わずかの間、少女と睨みあいをしたリオンはふんと不機嫌そうに鼻を鳴らした。
「どんな期待をしてるのか知らんが、勘違いしないことだ。俺は善い魔法使いじゃない」
ぷいっとそっぽを向いたリオン。彼の言葉に咲耶がぽりぽりと頬を掻いてからニコッと人差し指を立てた。
「リオンはツンデレ君の優しいまほーつかいやから」
「当分黙ってろバカ」
「ふぃふぁいふぃふぁい」
シリアスをにこやかに台無しにするのほほん娘に、リオンは青筋を浮かべてぎりぎりと頬を抓りあげて黙らせた。
咲耶はぱたぱたと悶えており、膝の上にいたシロはガリガリと懸命にリオンに爪を立てようとして見えない壁に阻まれていた。

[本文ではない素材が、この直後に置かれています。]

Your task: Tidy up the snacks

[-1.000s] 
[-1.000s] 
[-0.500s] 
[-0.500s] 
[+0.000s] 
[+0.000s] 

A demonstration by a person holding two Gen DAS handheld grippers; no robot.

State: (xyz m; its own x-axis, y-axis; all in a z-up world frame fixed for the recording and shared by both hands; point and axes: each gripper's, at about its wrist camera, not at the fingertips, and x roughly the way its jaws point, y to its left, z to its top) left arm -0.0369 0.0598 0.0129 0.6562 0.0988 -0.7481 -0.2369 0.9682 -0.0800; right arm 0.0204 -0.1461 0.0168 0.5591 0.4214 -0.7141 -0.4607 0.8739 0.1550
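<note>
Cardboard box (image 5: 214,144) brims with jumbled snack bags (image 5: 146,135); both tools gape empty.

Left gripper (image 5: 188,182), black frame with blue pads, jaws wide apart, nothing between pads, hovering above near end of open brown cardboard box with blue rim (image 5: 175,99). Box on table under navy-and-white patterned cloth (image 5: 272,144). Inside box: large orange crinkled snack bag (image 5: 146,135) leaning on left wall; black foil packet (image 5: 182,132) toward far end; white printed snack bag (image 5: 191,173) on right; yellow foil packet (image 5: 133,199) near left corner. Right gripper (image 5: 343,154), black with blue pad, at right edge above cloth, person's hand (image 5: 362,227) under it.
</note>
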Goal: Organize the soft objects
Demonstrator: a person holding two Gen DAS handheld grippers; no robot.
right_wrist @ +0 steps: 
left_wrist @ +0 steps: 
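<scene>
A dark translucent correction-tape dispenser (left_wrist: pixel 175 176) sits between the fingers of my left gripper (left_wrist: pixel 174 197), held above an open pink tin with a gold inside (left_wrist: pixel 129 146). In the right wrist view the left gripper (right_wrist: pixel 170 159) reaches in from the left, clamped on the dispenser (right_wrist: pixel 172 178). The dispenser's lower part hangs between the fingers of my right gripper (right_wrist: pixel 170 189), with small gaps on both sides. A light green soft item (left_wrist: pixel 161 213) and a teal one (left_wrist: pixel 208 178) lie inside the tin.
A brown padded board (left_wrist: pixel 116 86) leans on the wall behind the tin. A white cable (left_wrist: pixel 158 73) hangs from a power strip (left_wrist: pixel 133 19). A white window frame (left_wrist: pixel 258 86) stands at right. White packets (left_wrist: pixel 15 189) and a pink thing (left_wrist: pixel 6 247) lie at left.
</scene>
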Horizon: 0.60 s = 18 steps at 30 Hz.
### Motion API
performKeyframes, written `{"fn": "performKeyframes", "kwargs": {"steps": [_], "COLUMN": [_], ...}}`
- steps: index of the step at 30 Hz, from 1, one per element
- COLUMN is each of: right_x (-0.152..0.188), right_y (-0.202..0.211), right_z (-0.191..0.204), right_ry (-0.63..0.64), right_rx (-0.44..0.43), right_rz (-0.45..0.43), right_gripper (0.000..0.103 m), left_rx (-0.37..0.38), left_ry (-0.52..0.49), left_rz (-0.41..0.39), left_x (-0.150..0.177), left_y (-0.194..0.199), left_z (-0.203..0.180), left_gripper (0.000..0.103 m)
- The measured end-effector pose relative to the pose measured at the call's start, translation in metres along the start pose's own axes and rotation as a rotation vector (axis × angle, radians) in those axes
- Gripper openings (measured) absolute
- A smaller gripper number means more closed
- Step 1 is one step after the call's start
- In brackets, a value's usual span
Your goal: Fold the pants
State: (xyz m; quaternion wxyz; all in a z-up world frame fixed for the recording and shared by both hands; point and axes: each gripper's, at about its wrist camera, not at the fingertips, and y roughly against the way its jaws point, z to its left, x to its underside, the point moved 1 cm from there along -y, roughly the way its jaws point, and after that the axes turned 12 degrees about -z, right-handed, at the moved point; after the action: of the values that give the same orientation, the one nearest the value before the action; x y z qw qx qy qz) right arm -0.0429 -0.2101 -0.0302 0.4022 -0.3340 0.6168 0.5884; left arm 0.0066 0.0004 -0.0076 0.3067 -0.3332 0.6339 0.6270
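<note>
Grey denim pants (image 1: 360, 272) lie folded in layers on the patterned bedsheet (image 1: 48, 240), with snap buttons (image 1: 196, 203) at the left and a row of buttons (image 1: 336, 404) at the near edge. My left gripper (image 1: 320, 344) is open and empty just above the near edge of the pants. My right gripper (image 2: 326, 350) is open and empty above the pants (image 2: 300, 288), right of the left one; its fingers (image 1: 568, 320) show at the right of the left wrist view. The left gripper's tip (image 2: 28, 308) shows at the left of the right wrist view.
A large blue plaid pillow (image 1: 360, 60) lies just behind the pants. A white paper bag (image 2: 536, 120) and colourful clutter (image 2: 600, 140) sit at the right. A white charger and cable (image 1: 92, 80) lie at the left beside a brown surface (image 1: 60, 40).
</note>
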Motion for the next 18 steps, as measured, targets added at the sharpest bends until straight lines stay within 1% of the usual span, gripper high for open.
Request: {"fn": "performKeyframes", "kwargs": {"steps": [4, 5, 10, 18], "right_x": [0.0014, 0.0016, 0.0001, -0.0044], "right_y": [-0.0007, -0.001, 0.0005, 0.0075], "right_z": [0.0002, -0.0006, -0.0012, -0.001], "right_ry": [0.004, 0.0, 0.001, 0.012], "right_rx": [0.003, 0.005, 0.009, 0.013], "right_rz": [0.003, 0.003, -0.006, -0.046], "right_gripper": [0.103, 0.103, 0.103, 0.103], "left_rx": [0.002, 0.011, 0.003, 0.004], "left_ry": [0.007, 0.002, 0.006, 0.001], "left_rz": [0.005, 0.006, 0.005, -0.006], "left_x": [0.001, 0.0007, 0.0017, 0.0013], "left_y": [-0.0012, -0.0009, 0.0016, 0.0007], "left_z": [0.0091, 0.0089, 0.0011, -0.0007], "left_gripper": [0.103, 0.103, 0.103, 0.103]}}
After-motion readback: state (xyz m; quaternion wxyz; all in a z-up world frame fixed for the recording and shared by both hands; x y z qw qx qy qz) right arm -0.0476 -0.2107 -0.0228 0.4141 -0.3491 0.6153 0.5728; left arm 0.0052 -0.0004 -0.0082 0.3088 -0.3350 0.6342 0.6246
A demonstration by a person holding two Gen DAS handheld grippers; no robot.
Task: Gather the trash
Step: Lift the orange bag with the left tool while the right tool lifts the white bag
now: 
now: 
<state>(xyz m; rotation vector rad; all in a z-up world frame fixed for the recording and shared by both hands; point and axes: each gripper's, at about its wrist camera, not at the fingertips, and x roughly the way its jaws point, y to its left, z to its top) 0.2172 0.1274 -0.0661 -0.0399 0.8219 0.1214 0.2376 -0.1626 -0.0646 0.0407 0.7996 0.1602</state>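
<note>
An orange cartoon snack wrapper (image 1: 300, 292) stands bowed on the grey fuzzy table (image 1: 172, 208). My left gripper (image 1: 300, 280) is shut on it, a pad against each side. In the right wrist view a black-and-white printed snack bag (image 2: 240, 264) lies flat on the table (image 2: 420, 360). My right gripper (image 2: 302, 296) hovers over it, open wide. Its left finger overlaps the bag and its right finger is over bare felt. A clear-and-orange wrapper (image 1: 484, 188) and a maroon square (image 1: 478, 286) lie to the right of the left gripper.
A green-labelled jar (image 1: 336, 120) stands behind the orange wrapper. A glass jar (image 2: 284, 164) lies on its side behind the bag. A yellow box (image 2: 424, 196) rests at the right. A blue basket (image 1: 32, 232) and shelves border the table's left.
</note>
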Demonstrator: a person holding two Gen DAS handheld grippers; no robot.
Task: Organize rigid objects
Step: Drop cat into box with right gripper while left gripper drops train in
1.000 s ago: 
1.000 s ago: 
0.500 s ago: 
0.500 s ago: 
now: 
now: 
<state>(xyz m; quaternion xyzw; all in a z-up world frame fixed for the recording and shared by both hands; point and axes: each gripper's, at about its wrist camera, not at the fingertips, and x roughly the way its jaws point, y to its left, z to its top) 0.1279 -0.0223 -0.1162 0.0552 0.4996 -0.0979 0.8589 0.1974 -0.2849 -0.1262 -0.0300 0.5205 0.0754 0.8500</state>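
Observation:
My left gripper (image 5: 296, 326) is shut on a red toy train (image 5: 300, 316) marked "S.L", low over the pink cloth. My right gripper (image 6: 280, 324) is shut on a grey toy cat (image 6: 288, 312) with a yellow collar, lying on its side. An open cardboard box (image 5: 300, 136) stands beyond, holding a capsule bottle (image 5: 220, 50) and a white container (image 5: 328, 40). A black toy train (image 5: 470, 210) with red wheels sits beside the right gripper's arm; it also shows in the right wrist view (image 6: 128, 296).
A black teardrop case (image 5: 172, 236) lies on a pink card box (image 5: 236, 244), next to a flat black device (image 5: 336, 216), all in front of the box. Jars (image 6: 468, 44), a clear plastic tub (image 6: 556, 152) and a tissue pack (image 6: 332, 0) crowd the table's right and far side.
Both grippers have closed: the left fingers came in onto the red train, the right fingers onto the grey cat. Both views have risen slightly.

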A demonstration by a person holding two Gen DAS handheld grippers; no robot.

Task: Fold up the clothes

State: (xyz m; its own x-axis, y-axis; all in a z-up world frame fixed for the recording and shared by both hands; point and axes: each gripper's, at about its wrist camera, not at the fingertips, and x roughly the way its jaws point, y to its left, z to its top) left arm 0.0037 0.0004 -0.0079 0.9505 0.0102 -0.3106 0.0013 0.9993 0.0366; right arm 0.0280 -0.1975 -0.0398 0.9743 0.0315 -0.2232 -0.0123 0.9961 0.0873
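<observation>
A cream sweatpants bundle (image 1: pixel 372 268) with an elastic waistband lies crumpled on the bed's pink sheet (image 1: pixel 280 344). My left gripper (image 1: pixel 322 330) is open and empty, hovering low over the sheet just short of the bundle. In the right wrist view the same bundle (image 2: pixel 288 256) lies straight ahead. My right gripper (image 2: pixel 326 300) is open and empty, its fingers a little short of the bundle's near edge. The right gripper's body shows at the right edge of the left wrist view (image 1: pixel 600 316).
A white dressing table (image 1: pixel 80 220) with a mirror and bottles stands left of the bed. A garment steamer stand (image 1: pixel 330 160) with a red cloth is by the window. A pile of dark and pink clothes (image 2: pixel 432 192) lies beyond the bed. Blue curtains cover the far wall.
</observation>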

はたして咲耶が言うところの凄腕のツンデレ魔法使いがどういった思惑で何をしたのかは分からない。
それでも…………
「何をしたのかはいい。でも、お礼は言わせてほしい。貴方のおかげで二人はよくなった……ありがとうございます」
クラリスがぺこりと頭を下げると、リオンはふんとそっぽを向いて、不機嫌そうに座席に身を沈めた。